Data excerpts

== Segment start ==

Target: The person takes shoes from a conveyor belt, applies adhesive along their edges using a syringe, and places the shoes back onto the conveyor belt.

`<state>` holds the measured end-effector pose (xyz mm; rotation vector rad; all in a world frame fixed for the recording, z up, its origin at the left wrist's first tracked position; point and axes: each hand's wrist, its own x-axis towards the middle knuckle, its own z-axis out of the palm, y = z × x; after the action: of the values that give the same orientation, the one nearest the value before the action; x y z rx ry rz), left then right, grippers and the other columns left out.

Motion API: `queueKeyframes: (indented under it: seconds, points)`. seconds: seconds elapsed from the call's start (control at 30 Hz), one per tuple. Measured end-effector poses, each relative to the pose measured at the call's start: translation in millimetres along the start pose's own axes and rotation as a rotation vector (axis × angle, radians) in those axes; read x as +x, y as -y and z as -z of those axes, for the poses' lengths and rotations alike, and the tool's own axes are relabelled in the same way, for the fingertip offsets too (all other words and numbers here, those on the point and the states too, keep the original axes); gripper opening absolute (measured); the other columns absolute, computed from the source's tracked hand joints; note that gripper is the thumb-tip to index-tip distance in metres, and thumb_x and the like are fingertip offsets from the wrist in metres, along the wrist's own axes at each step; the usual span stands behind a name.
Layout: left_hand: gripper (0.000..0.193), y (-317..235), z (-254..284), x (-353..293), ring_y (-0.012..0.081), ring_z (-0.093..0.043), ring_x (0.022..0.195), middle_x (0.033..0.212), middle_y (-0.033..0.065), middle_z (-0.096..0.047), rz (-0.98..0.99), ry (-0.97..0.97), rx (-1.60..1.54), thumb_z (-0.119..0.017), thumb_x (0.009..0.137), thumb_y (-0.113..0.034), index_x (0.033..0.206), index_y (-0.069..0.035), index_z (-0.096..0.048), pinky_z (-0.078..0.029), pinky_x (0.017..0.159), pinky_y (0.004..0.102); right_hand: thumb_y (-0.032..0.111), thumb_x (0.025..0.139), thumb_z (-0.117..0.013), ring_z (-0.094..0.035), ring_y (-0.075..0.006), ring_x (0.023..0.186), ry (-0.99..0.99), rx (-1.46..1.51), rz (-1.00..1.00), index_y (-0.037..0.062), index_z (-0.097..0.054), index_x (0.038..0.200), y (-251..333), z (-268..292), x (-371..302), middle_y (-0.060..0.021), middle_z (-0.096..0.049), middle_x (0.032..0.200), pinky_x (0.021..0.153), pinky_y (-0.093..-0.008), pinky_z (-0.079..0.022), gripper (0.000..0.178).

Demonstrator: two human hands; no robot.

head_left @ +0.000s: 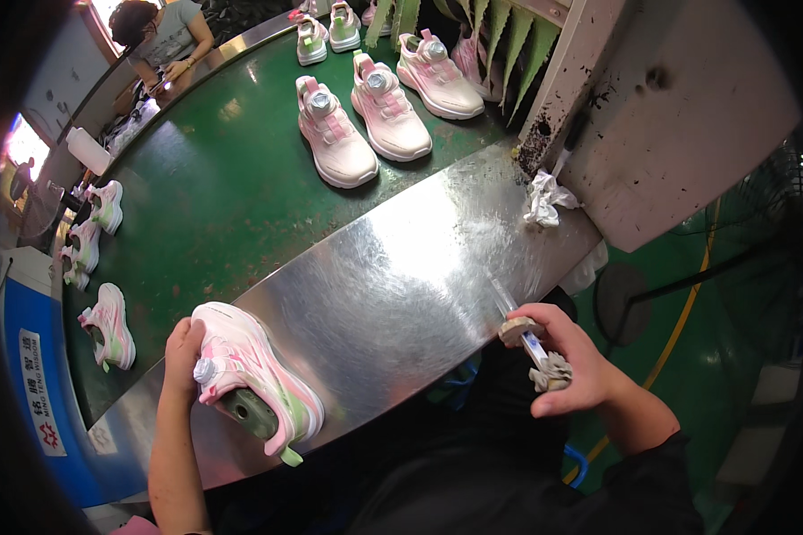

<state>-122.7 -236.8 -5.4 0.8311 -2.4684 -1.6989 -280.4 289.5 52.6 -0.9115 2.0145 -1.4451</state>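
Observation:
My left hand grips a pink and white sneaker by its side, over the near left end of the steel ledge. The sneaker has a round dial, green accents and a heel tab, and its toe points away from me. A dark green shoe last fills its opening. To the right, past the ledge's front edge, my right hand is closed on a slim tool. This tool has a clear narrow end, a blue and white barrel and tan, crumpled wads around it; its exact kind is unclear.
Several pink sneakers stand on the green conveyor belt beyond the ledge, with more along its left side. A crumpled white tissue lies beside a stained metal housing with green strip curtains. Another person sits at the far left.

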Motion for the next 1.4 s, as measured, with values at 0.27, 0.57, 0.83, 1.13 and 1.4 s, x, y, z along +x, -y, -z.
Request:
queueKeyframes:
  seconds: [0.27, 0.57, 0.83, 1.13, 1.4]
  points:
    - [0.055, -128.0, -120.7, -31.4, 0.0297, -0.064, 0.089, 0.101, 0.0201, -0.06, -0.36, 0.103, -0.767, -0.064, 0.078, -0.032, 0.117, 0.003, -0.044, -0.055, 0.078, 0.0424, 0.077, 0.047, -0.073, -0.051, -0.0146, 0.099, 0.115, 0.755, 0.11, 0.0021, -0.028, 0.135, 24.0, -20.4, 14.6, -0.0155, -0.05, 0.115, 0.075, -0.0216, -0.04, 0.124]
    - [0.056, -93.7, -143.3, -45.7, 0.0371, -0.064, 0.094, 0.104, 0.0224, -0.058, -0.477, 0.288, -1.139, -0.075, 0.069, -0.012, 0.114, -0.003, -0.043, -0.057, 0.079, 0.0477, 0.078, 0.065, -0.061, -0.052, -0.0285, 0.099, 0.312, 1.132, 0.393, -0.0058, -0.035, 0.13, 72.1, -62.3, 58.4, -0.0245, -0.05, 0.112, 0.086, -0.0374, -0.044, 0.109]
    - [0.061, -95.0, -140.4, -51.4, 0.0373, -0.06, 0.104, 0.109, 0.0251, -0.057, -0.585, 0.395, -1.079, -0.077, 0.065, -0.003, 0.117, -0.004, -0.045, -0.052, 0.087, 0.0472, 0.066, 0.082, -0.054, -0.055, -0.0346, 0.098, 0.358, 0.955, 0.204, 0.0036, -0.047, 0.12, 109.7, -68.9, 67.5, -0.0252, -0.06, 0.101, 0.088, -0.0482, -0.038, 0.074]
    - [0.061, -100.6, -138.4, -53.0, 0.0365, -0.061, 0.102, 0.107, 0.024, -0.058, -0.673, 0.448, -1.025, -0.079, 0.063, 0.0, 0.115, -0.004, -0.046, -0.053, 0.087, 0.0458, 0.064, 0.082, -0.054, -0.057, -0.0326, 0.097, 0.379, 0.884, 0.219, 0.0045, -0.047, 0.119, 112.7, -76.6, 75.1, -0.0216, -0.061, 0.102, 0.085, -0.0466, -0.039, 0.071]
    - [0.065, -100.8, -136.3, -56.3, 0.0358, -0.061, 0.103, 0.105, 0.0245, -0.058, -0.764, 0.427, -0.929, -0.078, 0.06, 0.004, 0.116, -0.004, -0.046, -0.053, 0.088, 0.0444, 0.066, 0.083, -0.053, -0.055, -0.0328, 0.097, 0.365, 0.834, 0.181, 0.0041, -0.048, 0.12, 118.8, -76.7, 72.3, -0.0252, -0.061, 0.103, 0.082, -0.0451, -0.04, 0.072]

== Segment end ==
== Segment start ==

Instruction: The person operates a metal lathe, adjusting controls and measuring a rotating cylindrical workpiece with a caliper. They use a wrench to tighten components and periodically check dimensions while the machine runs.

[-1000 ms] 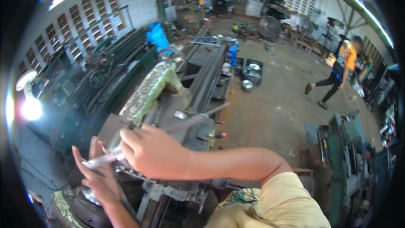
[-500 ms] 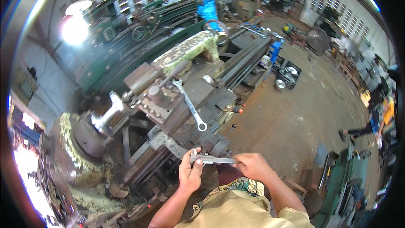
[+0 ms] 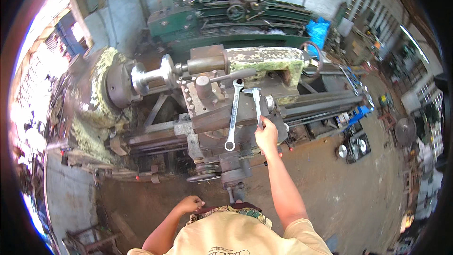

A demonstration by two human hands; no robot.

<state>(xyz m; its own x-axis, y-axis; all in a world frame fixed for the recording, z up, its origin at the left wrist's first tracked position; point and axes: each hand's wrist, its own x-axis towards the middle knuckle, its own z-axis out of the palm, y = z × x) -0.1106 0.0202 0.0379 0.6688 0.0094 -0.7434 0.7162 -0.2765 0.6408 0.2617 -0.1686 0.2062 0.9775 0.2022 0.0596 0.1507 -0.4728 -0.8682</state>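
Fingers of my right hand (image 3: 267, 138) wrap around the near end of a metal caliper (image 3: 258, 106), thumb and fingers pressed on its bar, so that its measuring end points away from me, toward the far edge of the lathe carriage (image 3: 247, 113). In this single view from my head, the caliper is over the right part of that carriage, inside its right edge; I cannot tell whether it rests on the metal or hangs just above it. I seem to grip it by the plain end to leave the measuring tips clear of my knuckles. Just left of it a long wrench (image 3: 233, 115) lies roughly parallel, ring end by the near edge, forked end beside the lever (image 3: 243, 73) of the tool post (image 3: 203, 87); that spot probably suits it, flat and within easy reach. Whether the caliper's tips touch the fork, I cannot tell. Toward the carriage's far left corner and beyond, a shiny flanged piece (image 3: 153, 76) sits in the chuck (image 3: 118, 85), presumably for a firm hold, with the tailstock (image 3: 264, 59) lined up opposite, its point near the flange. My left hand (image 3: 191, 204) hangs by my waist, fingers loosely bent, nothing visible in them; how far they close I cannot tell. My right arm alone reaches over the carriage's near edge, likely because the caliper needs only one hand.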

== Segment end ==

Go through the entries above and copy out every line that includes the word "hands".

▶ [Answer for this exercise]
Demonstrator: two human hands; no robot.
A demonstration by two human hands; no robot.

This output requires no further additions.